### Task statement
Look through the listing for the word "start". Copy each line that has it.
──────────
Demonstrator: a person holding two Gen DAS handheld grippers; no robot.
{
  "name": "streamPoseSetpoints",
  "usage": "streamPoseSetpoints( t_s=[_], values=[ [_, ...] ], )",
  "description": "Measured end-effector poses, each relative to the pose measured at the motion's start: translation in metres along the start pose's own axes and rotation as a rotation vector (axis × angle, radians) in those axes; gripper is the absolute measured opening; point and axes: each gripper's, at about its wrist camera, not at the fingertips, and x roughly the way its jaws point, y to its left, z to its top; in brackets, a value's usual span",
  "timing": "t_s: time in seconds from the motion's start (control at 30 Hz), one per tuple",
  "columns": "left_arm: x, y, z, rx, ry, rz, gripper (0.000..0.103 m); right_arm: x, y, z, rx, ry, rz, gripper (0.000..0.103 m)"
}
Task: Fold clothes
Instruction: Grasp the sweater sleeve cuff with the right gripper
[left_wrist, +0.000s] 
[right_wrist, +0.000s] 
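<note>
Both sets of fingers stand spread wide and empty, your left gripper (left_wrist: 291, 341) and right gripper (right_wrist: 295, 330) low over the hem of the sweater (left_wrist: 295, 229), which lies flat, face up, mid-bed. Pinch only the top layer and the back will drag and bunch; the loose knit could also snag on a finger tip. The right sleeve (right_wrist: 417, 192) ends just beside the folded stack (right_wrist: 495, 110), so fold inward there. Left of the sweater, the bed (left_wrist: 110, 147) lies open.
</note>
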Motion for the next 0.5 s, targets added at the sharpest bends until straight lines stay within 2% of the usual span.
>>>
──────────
### Solution to the problem
  "description": "Measured end-effector poses, each relative to the pose measured at the motion's start: translation in metres along the start pose's own axes and rotation as a rotation vector (axis × angle, radians) in those axes; gripper is the absolute measured opening; point and axes: each gripper's, at about its wrist camera, not at the fingertips, and x roughly the way its jaws point, y to its left, z to its top; in brackets, a value's usual span",
  "timing": "t_s: time in seconds from the motion's start (control at 30 Hz), one per tuple",

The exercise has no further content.